Start with the garment itself. Confirm that cut, colour, pattern, logo placement, drape, and proportion read accurately, then review whether the framing and lighting support the commercial task at hand. A buyer deck usually benefits from clearer, flatter presentation than a campaign image, so teams should check that the visual style fits the document rather than chasing unnecessary mood. Because RAWSHOT is garment-led, these checks are about presentation discipline, not about rescuing a random output.
Then confirm the trust layer. Make sure the exported files carry the expected provenance and labelling, preserve the signed audit trail, and sit inside the approved publishing path for your organization. RAWSHOT provides C2PA signing, AI labelling, and watermarking cues alongside explicit commercial rights, so QA is not limited to visual review alone. A strong publishing workflow checks fidelity, disclosure, and intended channel together, which is how commerce teams keep imagery both useful and accountable.
How much does a still-image workflow cost for line sheets and assortment reviews?
For stills, RAWSHOT runs at about $0.55 per image, with generation taking about 30–40 seconds. Tokens never expire, failed generations refund their tokens, and cancellation is one click from the pricing page, which gives planners and operators a much clearer budgeting model than seat-based software or vague enterprise tiers. For line-sheet work, that matters because the workload often comes in waves: pre-line review, buyer edits, regional assortment changes, and final launch updates.
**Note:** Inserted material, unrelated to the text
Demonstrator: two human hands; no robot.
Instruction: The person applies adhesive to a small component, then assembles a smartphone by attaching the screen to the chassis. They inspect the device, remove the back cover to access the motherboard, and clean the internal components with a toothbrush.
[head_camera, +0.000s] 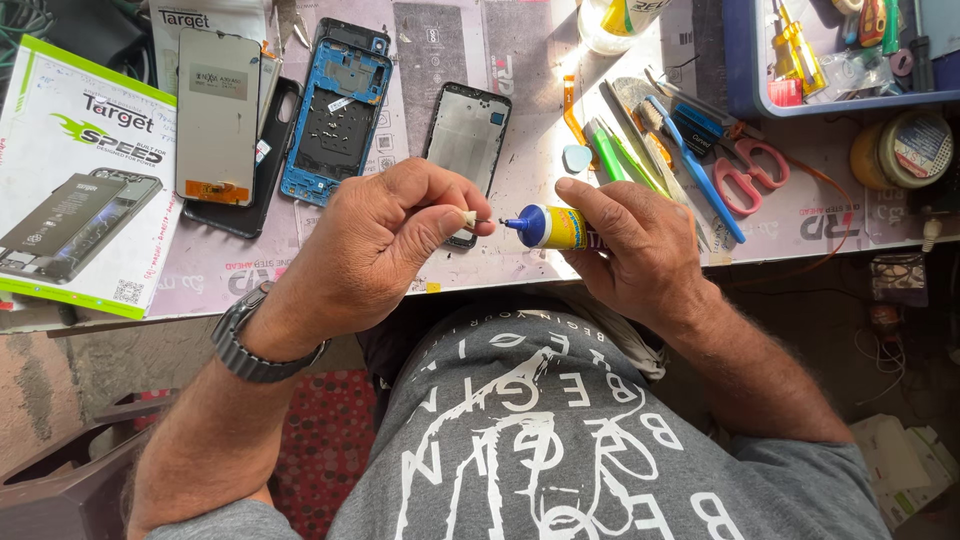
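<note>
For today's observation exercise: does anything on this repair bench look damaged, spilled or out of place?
Nothing spilled. The phones are in pieces: a blue inner frame and a black frame lie bare. Tools sprawl loose beside the tray.

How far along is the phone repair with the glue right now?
Done: the phone is apart, with the blue frame, black frame and screen panel lying separate. In hand: the right hand holds the glue tube, and the left hand pinches its small cap off the blue tip. Left: no glue shows on either frame.
</note>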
The pricing structure stays straightforward whether you are producing a handful of images for a new range or extending a presentation system across a much larger catalog. There are no per-seat gates for core features, so a merchandising lead, a designer, and an ecommerce manager can work from the same product surface without procurement friction. In practice, teams should budget by image volume and revision rounds, not by access negotiations, which keeps planning tied to real output instead of software politics.
Can RAWSHOT plug into Shopify-scale or PLM-driven catalog workflows?
Yes. RAWSHOT supports both the browser GUI for hands-on shoot direction and a REST API for larger production flows, so teams can move from individual approvals to batch operations without switching products. That matters for catalog organizations that already manage product data in PLM, PIM, ecommerce platforms, or internal merchandising systems and need imagery generation to fit into an existing release process rather than sit outside it.
The operational advantage is consistency. The same logic used by a creative or merchandising team in the interface can be translated into repeatable API-driven jobs for larger SKU volumes, with a signed audit trail per image and the same provenance and rights framing attached to the result. For Shopify-scale storefronts, marketplaces, and wholesale support systems, that means image production can become another governed content step in the pipeline instead of a separate experimental lane.
What happens when we need one shoot today and a thousand SKUs next month?
The product stays the same. RAWSHOT is designed so the indie label building one assortment review and the enterprise catalog team running a large update use the same engine, the same model system, the same core controls, and the same per-image pricing logic. That continuity matters because fashion teams rarely scale in a straight line; they move from single launches to broader catalogs, then back to selective updates, and they need a tool that does not punish growth or force a platform switch midstream.
In practical terms, a creative lead can establish the visual rules in the GUI, save the approved model and presentation language, and then hand those decisions into a broader operational workflow through the API. The outputs remain labelled, signed, and commercially usable, with no per-seat gatekeeping around the core production path. For teams planning ahead, that means you can build your process once and extend it as volume grows, instead of rebuilding your image stack every time the catalog gets larger.